La vicenda, sviluppatasi nel quartiere San Giovanni a Teduccio di Napoli, ha portato alla luce un probabile canale di investimento di proventi derivanti dall’attività dello spaccio di sostanze stupefacenti.
I militari del nucleo operativo di Poggioreale, durante un’attività di appostamento, hanno assistito alla consegna di una considerevole somma di denaro – trentacinquemila euro – da parte del porticese all’uomo ucraino, in un parcheggio adiacente a un supermercato.
La natura circostante, la velocità dell’operazione e la somma coinvolta hanno immediatamente destato i sospetti dei carabinieri, determinando un immediato intervento.
Le indagini non si sono limitate all’osservazione, ma hanno rapidamente esteso la loro azione al domicilio dell’uomo ucraino.
La perquisizione ha rivelato un quadro economico decisamente più ampio e complesso.
Oltre a ulteriori otto mila euro in contanti, sono stati rinvenuti ventitré lingotti d’oro, per un peso complessivo di un chilo e mezzo, stimati in un valore commerciale di centottanta mila euro.
La presenza di oro, spesso utilizzato per aggirare i controlli finanziari e per mascherare l’origine illecita dei capitali, rafforza l’ipotesi di un sofisticato schema di riciclaggio.
L’arresto dell’ucraino e la denuncia del porticese rappresentano un passo significativo, ma l’inchiesta è ancora in corso.
Le autorità stanno lavorando per ricostruire la filiera di finanziamento, identificando i soggetti coinvolti nella produzione e distribuzione dei capitali sporchi e tracciando il percorso attraverso il quale questi fondi sono stati convogliati verso forme di investimento apparentemente legali.

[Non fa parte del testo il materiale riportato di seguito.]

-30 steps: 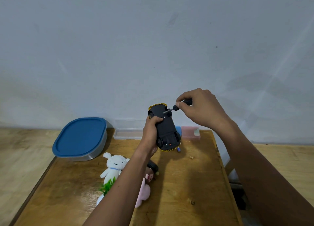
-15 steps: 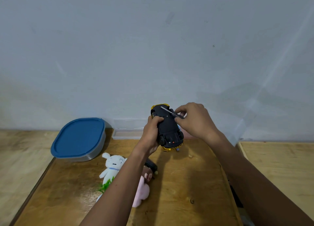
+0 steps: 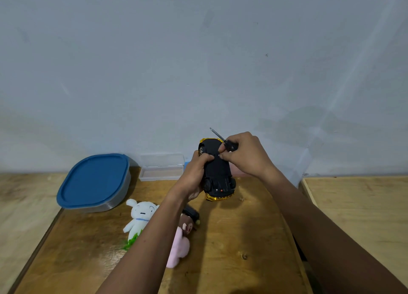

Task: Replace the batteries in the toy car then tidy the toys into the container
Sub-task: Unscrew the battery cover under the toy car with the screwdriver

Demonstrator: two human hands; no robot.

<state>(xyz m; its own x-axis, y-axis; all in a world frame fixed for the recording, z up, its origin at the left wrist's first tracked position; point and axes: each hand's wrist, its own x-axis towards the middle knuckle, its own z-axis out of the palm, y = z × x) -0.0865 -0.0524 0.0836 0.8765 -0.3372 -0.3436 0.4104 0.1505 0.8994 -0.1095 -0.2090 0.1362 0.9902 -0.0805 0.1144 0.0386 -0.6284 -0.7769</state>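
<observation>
The left hand (image 3: pixel 196 174) has its fingers curled around the side of an upturned black and gold toy car (image 3: pixel 217 172), held above the table's (image 3: pixel 231 249) far edge. The right hand (image 3: pixel 244 153) pinches the car's underside while gripping a screwdriver (image 3: pixel 223 139), tip angled up. A blue-lidded container (image 3: pixel 95 182) sits at the far left corner. A white plush (image 3: pixel 141 216) and a pink plush (image 3: pixel 180 245) lie mid-table.

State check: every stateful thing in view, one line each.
toy car: upside down, held off the table
left hand: gripping the car's side
right hand: holding the screwdriver, fingertips on the underside
screwdriver: tip off the car, pointing up and away
container: blue lid on
clear box: open
white plush: lying on the table
pink plush: lying, partly behind the forearm
</observation>
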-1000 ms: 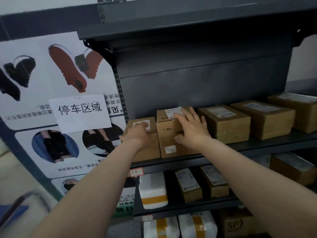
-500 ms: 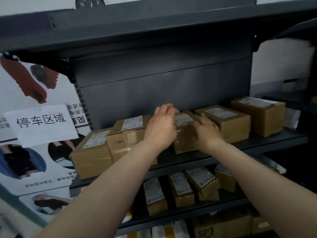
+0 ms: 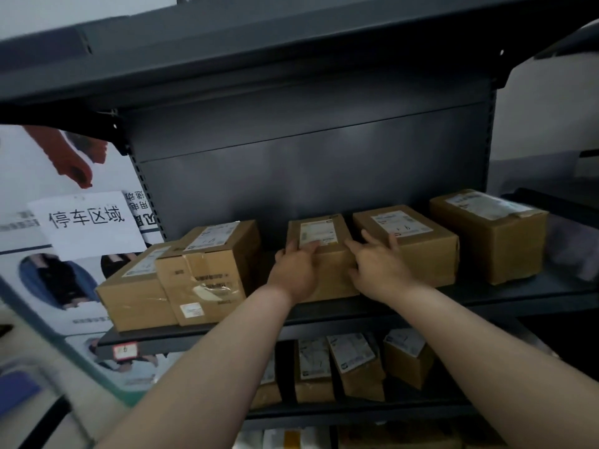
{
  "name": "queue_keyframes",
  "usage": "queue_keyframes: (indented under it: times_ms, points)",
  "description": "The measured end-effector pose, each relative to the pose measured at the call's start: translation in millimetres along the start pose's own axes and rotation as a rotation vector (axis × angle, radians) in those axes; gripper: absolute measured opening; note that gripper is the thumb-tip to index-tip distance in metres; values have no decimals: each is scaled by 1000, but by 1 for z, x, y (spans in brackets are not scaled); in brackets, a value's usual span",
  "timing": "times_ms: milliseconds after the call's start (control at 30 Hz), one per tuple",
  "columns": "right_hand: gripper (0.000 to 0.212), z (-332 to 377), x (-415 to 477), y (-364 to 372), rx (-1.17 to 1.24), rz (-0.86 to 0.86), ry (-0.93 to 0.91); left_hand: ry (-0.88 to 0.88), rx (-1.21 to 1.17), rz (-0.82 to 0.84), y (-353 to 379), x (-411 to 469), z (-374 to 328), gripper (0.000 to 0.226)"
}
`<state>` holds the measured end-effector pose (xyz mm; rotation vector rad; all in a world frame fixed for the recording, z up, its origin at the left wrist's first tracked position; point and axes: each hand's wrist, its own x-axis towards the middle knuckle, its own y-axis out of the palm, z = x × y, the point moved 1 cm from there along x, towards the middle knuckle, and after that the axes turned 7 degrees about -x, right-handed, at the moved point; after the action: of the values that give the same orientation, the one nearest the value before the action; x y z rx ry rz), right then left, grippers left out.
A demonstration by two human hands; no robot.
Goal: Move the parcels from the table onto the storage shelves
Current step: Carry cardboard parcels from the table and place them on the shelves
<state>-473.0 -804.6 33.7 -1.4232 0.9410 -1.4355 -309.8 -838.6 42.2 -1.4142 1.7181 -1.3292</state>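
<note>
Only legible: 停车区域, on white paper sign [image 3: 87, 223] over poster [image 3: 45, 286]; parcel labels [image 3: 316, 233] blurred.

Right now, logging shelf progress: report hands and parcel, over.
Left hand grips middle parcel, front-left corner. Right hand presses its right side, fingers spread. Parcel down on shelf. Neighbour box tight on right, gap on left.
</note>
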Motion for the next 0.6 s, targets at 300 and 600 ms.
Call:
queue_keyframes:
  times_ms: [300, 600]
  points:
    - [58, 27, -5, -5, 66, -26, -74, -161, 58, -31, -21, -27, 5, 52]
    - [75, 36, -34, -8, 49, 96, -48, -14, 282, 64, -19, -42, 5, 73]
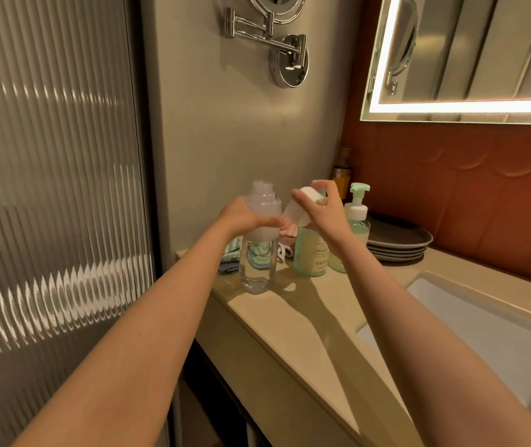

L’attenzione è ora focalizzata sull’analisi dei movimenti bancari, dei rapporti commerciali e delle connessioni tra i due arrestati e altri potenziali complici, con l’obiettivo di smantellare una rete criminale ramificata e recuperare i beni illecitamente accumulati.
La vicenda sottolinea l’importanza di un’attività di controllo e prevenzione sempre più efficace e mirata, capace di intercettare i flussi finanziari illeciti e di tutelare l’economia legale.